→ **Problem description**
Your copy should match the listing word for word, apart from the pictures, which are left out.

→ **Supplied data**

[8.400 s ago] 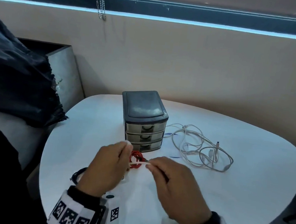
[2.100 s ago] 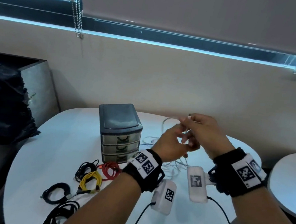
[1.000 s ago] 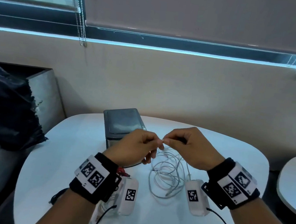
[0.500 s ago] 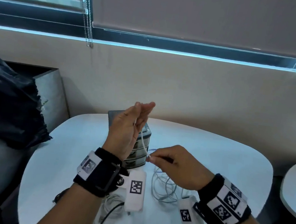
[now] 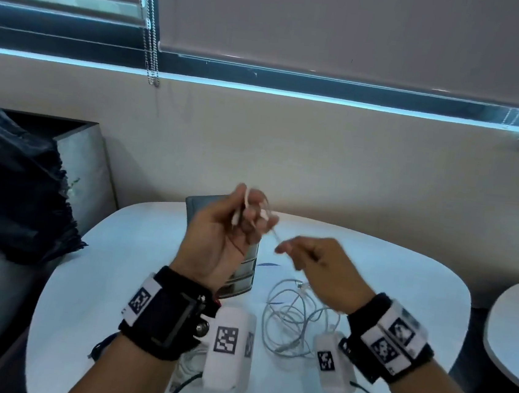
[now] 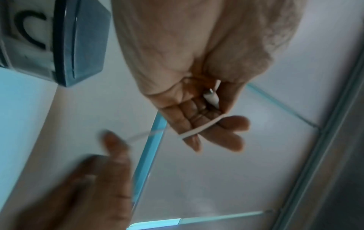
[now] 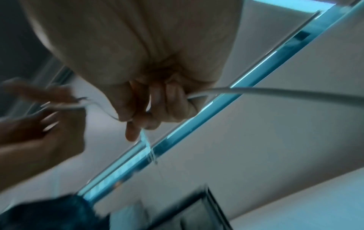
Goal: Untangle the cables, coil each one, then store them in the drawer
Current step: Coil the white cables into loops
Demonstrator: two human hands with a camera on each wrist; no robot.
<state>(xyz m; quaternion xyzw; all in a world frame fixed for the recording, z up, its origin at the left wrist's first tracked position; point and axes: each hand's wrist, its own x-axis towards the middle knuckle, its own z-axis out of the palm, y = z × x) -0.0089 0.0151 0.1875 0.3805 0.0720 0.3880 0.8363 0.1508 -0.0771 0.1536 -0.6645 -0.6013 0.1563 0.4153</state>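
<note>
Above table (image 5: pixel 403 275), left hand (image 5: pixel 215 239) raised, cable (image 5: pixel 286 321) round fingers (image 6: pixel 234 123)

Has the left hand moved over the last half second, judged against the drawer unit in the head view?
Yes. The left hand has turned palm toward the camera and curled its fingers round the white cable, staying raised in front of the drawer unit.

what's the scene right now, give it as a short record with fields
left hand: raised, white cable wrapped across its fingers, plug end tucked in the palm
right hand: pinches the same cable further along
loose cable: rest of it lies in a tangle on the table
drawer unit: behind the left hand, mostly hidden
stage: coiling underway, nothing being stored
</note>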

→ **Response**
[8.400 s ago] 
[2.100 s ago] 
[1.000 s ago] 
[0.500 s ago] 
[now] 
[now] 
[now] 
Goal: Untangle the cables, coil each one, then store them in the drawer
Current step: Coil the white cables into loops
Demonstrator: two human hands with a camera on each wrist; no robot.
<state>(xyz m; quaternion xyzw; all in a world frame fixed for the recording, z up, its origin at the left wrist's first tracked position; point and axes: each hand's wrist, its own x-axis towards the middle knuckle, its own z-axis out of the palm, y = z × x) -0.0089 0.0151 0.1875 0.3805 0.0720 0.3880 0.8363 0.1508 -0.0771 0.1536 -0.6645 -0.6013 0.1563 0.4153</state>
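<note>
Above table (image 5: pixel 403 275), left hand (image 5: pixel 215 239) raised, cable (image 5: pixel 286 321) round fingers (image 6: pixel 234 123)

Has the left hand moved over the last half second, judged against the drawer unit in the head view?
Yes. The left hand has turned palm toward the camera and curled its fingers round the white cable, staying raised in front of the drawer unit.

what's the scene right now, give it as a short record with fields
left hand: raised, white cable wrapped across its fingers, plug end tucked in the palm
right hand: pinches the same cable further along
loose cable: rest of it lies in a tangle on the table
drawer unit: behind the left hand, mostly hidden
stage: coiling underway, nothing being stored
</note>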

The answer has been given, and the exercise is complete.